Um projeto em análise na Câmara dos Deputados quer ampliar a transparência sobre o preço cobrado nos postos de combustíveis.
A proposta obriga a inclusão de informações detalhadas no documento fiscal entregue ao consumidor.
O Projeto de Lei 4.788/2025 abrange gasolina, etanol, diesel e gás de cozinha.
O texto é de autoria do deputado licenciado Guilherme Boulos (PSOL-SP) e altera a Lei da Transparência Fiscal.
Atualmente, a legislação determina que os estabelecimentos informem a carga tributária aproximada.
Entretanto, o novo projeto amplia essa exigência para mostrar outras etapas da formação do preço.
O que deverá aparecer na nota
Pela proposta, o documento fiscal deverá apresentar o valor cobrado pelo produtor ou importador.
Além disso, precisará indicar o custo inicial do combustível antes das demais etapas da cadeia.
O cupom também deverá mostrar o custo do biocombustível misturado ao produto.
Nesse grupo entram, por exemplo, o etanol anidro adicionado à gasolina e o biodiesel presente no diesel.
Outro campo reunirá os tributos federais, como Cide, PIS/Pasep e Cofins.
Já o ICMS, cobrado pelos estados, deverá aparecer separadamente.
Por fim, a nota deverá informar a margem bruta de comercialização.
Esse valor reúne os custos e os lucros das distribuidoras e dos postos.
Portanto, a informação não representa necessariamente o lucro líquido do estabelecimento.
A margem também considera despesas envolvidas na distribuição e na revenda dos combustíveis.
Dados deverão percorrer toda a cadeia
O projeto não cria obrigações apenas para os postos.
Produtores, importadores e distribuidoras também deverão fornecer informações sobre as etapas sob sua responsabilidade.
Com isso, os dados poderão ser acompanhados desde a origem do combustível até a venda ao consumidor.
Segundo a justificativa da proposta, a medida ajudará a explicar as mudanças nos preços.
Boulos citou dados do Instituto de Estudos Estratégicos de Petróleo, Gás Natural e Biocombustíveis.
Conforme o levantamento apresentado, a participação da distribuição e da revenda no preço da gasolina aumentou.
A fatia passou de 16,1%, em abril de 2024, para 20% em julho de 2025.
O parlamentar argumenta que o detalhamento permitirá maior fiscalização por parte dos consumidores.
Projeto pode ir diretamente ao Plenário
A Câmara aprovou o regime de urgência da proposta em 15 de abril de 2026.

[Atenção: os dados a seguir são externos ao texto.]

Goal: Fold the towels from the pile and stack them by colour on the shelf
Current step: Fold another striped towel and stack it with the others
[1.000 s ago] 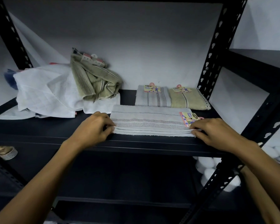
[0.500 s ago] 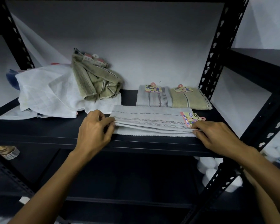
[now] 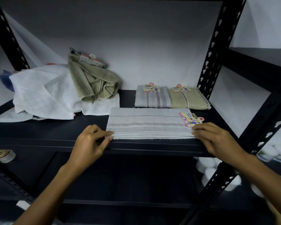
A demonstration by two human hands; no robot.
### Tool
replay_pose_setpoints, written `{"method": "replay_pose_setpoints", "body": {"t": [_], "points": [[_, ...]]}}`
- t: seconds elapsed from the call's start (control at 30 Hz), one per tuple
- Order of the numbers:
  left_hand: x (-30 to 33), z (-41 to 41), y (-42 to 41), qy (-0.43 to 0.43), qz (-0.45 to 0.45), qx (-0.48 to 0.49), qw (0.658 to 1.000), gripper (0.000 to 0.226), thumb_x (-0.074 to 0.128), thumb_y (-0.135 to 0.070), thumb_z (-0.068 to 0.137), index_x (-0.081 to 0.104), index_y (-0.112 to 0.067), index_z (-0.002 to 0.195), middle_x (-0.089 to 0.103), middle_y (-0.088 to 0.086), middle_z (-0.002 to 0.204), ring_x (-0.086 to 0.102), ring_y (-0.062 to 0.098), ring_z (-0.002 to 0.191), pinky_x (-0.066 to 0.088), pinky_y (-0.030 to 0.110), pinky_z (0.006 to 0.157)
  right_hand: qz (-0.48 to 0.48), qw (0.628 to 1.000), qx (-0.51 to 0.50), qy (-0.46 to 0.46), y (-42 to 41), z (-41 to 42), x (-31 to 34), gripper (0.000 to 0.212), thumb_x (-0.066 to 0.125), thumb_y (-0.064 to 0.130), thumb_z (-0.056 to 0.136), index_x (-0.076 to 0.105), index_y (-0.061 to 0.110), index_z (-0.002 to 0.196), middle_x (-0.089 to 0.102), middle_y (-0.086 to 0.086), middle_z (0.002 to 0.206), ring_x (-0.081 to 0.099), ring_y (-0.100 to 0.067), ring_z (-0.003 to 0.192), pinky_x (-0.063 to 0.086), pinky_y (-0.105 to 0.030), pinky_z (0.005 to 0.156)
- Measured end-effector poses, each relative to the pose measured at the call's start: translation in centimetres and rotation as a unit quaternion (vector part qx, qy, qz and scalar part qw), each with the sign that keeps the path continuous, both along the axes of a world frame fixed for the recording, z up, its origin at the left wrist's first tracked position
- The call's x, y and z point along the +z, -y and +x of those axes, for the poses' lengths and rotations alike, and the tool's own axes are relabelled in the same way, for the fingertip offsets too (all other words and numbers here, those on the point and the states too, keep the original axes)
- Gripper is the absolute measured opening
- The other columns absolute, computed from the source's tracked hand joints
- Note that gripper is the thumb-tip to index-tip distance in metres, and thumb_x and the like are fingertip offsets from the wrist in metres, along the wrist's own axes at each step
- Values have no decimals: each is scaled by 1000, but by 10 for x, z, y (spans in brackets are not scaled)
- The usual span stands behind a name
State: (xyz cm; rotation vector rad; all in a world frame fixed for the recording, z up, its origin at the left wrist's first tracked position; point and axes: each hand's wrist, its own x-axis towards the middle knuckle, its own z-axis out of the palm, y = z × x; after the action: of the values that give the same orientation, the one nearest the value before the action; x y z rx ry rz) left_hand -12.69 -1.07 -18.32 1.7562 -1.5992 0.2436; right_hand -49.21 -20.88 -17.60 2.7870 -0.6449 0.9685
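The left hand [image 3: 92, 144] is pinching the near left corner of the grey striped face towel [image 3: 148, 123], thumb and curled fingers closing on the stacked layers at its edge. The right hand [image 3: 215, 138] is doing the same at the near right corner, fingertips curling onto the folded edge just below the paper tag [image 3: 191, 119].

The towel is lying half-folded along the front of the shelf [image 3: 39, 135], in front of the two finished stacks. It is looking soft, light and limp (terry cloth, likely to sag wherever it is unsupported), so taking it at both end corners, as now, should keep the layers aligned; the tag is probably flimsy and best not pulled.

Behind this towel, a folded grey towel [image 3: 152, 99] and a folded olive towel [image 3: 187, 99] are sitting side by side, touching. Their tags carry a dark oval logo, too small to be sure of, and the grey one's tag reads "Face Towel".

Left of the striped towel, the unfolded pile is waiting: a crumpled olive towel [image 3: 94, 82] on top of white waffle cloths [image 3: 42, 93].
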Motion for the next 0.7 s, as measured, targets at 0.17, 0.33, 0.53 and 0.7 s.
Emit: {"method": "replay_pose_setpoints", "body": {"t": [0.17, 0.33, 0.53, 0.7], "points": [[12, 0, 3, -50, 65, -7, 997, 18, 78, -14, 81, 79, -24, 95, 52, -11, 79, 49, 6, 85, 36, 16, 69, 13, 998, -43, -53, -4, 2, 15, 28, 74, -6, 70, 80, 15, 88, 56, -2, 86, 52, -23, 80, 46, -30, 53], [27, -7, 16, -37, 60, 0, 997, 16, 73, -19, 84, 78, -30, 94, 54, -11, 91, 46, 11, 95, 39, 26, 79, 139, 982, -127, 27, -12, 22, 33, 22, 68, 3, 79, 79, 15, 94, 58, 2, 91, 51, -23, 95, 45, -34, 79], [45, -40, 75, 36, 75, -65, 994, 31, 56, -25, 96, 65, -25, 125, 56, 1, 132, 47, 20, 127, 40, 48, 102, 206, 975, -87, -12, -48, 106, 35, 44, 50, 36, 98, 51, 22, 140, 46, -8, 146, 35, -25, 138, 29, -37, 112], [36, -31, 94, 76, 275, -58, 957, 44, 38, -45, 102, 43, -34, 144, 34, 3, 156, 23, 19, 147, 23, 53, 114, 162, 960, -132, -185, -67, 117, 9, 73, 4, 66, 93, 31, 31, 151, 27, -4, 160, 16, -20, 148, 6, -44, 119]]}}
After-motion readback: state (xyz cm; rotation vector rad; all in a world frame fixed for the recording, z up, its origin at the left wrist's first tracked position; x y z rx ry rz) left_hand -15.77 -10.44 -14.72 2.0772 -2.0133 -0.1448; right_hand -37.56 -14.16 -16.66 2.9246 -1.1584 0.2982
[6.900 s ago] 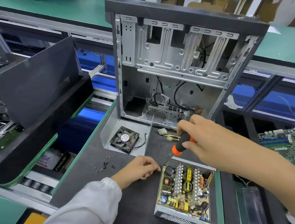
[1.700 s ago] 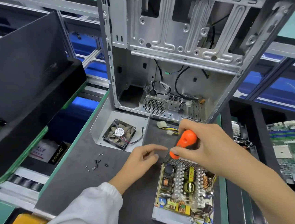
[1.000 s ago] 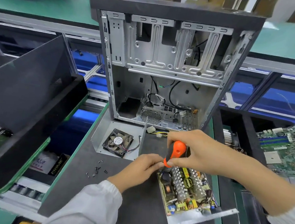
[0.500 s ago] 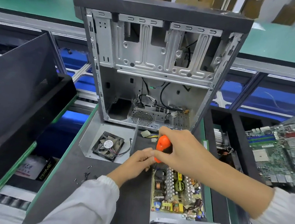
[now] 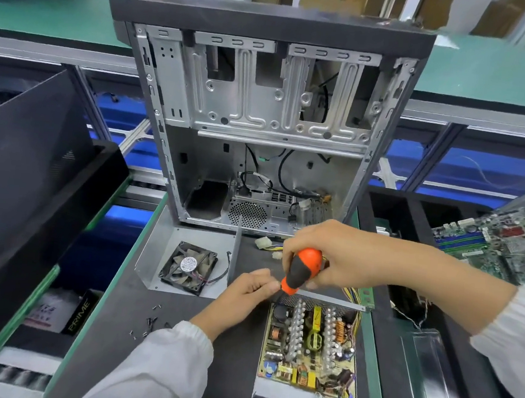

Dessa forma, o texto pode ser votado diretamente pelo Plenário, sem concluir previamente todas as análises nas comissões.
Nesta segunda-feira (3), a ficha de tramitação indicava que o projeto estava pronto para entrar na pauta do Plenário.
Além disso, aguardava a designação de relator na Comissão de Constituição e Justiça e de Cidadania.
Para virar lei, a proposta ainda precisa receber a aprovação da Câmara e do Senado.
Depois, o texto seguirá para sanção ou veto da Presidência da República.